Чем дальше перелистывал Карло Брешиани записную книгу сына, тем он больше убеждался, что тот отходит от него прочь. Со многим уже Этторе был не согласен, другое он «стал бы играть иначе». Он не только разбирал великого артиста, но рядом набрасывал бегло силуэты, как бы он, Этторе, исполнял отцовские роли. И, наконец, Карло Брешиани наткнулся на такую фразу:
«Страшно, – писал сын, – но есть возраст, в котором человек должен уходить со сцены. Иначе он ее мертвит. Молодым побегам не пробиться сквозь старую залежь. А ведь она не только сама окаменела, но и всё другое кругом давит и душит… Неужели и я стариком не пойму этого и так же буду стоять преградою для новой, настоящей жизни? Отец, как бы ты был велик, если бы еще десять лет назад добровольно ушел бы из храма, где был первосвященником. Целое поколение преклонилось бы перед тобою благоговейно. Ибо нет высшей жертвы, как собственную гордость бросить под ноги правде и любви к своему искусству!»
XIV
«Неужели гений может обратиться в ремесло?»
Но дальше старик уже не читал. С него было довольно. Еще ни разу в жизни он не слышал столько правды. И правды горькой, потому что она высказывалась его сыном и притом в каждой фразе ее были тоска, недоумение. Очевидно, от прежнего восторга не оставалось ничего.
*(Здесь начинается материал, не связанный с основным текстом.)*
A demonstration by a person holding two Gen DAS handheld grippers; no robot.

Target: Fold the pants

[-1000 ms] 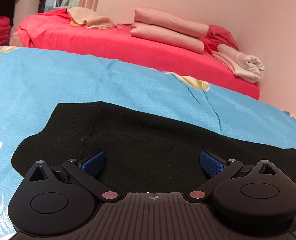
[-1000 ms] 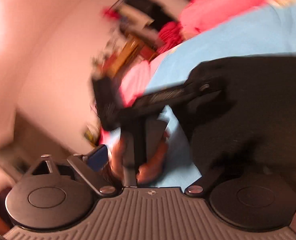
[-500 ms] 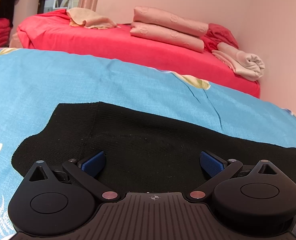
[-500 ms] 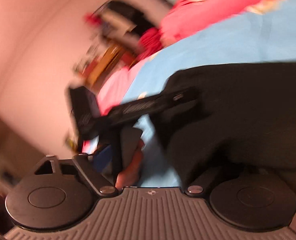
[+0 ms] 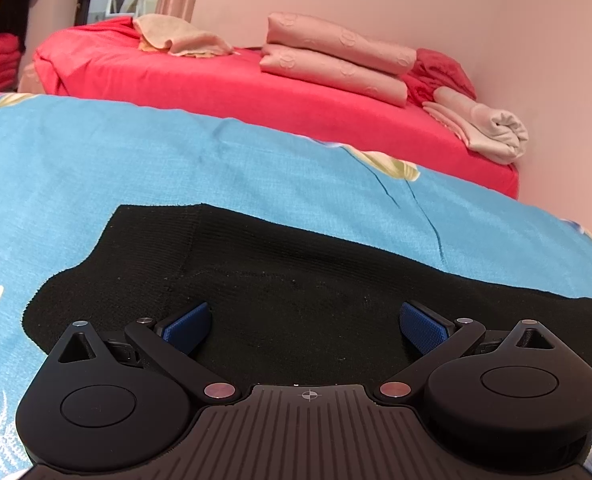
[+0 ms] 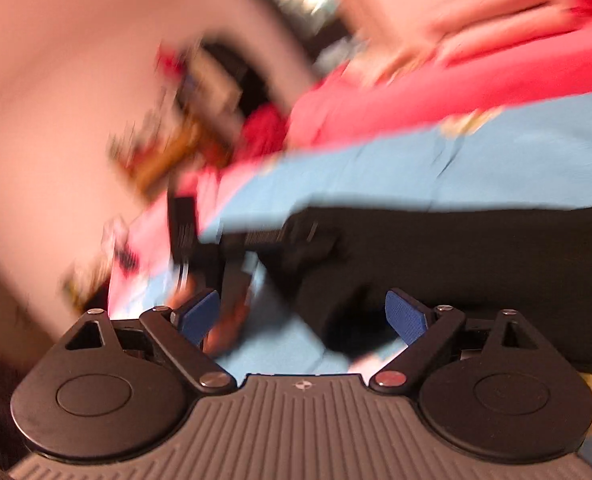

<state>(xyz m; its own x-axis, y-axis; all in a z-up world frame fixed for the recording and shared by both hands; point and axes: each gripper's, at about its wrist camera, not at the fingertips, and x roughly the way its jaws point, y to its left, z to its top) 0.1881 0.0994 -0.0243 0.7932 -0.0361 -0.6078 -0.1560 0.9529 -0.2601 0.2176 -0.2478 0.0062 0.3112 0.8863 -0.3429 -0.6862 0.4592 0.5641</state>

Сын, этот мальчик, неотступно смотревший на него целые вечера, пережил всё, и благоговение, и сомнение в отце, и, наконец, наедине сам с собою развенчал его…
Но ведь Этторе не один. «Может быть, из тех, кто тебя слушает среди беснующегося партера, есть многие, так же думающие и чувствующие?» Старик хотел, чтобы эта проклятая тетрадь никогда не попадалась ему на глаза. Теперь в нем не было прежнего равновесия. Что – то шевелилось в душе. Он еще сам не знал – что. Но ему уже и жутко, и стыдно. Ведь уже поздно переучиваться. Нет прежних сил и старой воли, как тут выйдешь на новый путь? Хорошо «им» указывать – да и полно, правы ли «они». Конечно, нет… Зависть… Желание самому царствовать там, где до сих пор единым владыкой был отец. Но почему же всё это вытекло из недавнего обожания, когда тот же Этторе молился на него? Мало ли что. Люди портятся с годами… Все, все? Но ведь если сын его испортился в пять лет, что же он, Карло Брешиани, уже переживающий седьмой десяток? И в какой суетне, в каком кипятке приходилось вариться всё это время. Хорошо им, пришедшим на готовое.
– Нет, разумеется, тут молодое самомнение. Пустяки! Я так стою высоко, что…
Высоко, да – но не для себя самого, не для своей встревоженной совести и разбуженного сознания.
Он тихо сошел по мраморной лестнице вниз.